AIM OF THE EXERCISE | Print the line containing "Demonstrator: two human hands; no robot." and each line after it to the end of the material below. Print nothing else.

SOURCE DATA |
= Beginning of Section =

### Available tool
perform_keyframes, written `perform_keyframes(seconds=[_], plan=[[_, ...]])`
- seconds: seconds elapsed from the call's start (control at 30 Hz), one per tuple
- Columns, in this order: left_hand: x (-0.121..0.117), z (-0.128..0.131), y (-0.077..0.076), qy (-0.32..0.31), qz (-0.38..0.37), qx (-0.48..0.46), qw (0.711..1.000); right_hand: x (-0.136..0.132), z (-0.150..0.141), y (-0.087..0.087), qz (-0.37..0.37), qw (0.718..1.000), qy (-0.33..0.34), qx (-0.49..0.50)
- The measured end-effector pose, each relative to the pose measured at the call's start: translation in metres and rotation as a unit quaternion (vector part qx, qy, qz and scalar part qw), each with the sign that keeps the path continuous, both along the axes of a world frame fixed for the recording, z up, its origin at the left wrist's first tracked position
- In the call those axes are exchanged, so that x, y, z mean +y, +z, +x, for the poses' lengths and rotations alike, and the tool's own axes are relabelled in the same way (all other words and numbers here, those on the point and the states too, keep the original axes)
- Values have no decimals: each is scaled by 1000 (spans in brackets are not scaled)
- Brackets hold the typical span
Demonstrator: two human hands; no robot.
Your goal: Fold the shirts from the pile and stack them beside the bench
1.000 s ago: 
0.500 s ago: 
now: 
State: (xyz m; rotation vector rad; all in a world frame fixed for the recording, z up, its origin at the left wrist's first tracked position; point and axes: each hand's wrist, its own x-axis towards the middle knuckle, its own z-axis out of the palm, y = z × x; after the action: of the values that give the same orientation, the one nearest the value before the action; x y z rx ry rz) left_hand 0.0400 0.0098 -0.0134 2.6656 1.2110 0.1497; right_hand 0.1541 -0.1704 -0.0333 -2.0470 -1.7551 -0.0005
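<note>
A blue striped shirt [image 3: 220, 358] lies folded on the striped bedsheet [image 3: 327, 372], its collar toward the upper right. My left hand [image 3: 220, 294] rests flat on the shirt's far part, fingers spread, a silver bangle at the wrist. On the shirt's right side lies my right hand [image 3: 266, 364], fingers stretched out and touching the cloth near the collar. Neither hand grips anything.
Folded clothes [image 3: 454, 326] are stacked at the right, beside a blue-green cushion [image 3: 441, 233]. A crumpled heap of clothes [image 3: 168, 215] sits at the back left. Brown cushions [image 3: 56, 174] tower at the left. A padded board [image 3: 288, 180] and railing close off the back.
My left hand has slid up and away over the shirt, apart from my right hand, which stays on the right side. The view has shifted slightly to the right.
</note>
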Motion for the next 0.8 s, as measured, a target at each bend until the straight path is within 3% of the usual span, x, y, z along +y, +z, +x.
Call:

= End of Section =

ANSWER BOX |
Demonstrator: two human hands; no robot.
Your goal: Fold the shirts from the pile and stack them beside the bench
1.000 s ago: 
0.500 s ago: 
now: 
State: (xyz m; rotation vector rad; all in a world frame fixed for the recording, z up, its origin at the left wrist's first tracked position; point and axes: each hand's wrist, its own x-axis towards the middle knuckle, its own z-axis out of the palm, y = z × x; after the action: of the values that give the same orientation, the one nearest the value before the action; x y z rx ry rz) left_hand 0.0400 0.0098 -0.0134 2.6656 1.2110 0.1497; right_hand 0.1541 -0.1704 -0.0333 -2.0470 -1.7551 -0.0005
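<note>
A blue striped shirt [image 3: 220, 358] lies folded on the striped bedsheet [image 3: 327, 372], its collar toward the upper right. My left hand [image 3: 220, 294] rests flat on the shirt's far part, fingers spread, a silver bangle at the wrist. On the shirt's right side lies my right hand [image 3: 266, 364], fingers stretched out and touching the cloth near the collar. Neither hand grips anything.
Folded clothes [image 3: 454, 326] are stacked at the right, beside a blue-green cushion [image 3: 441, 233]. A crumpled heap of clothes [image 3: 168, 215] sits at the back left. Brown cushions [image 3: 56, 174] tower at the left. A padded board [image 3: 288, 180] and railing close off the back.
My left hand has slid up and away over the shirt, apart from my right hand, which stays on the right side. The view has shifted slightly to the right.
</note>
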Motion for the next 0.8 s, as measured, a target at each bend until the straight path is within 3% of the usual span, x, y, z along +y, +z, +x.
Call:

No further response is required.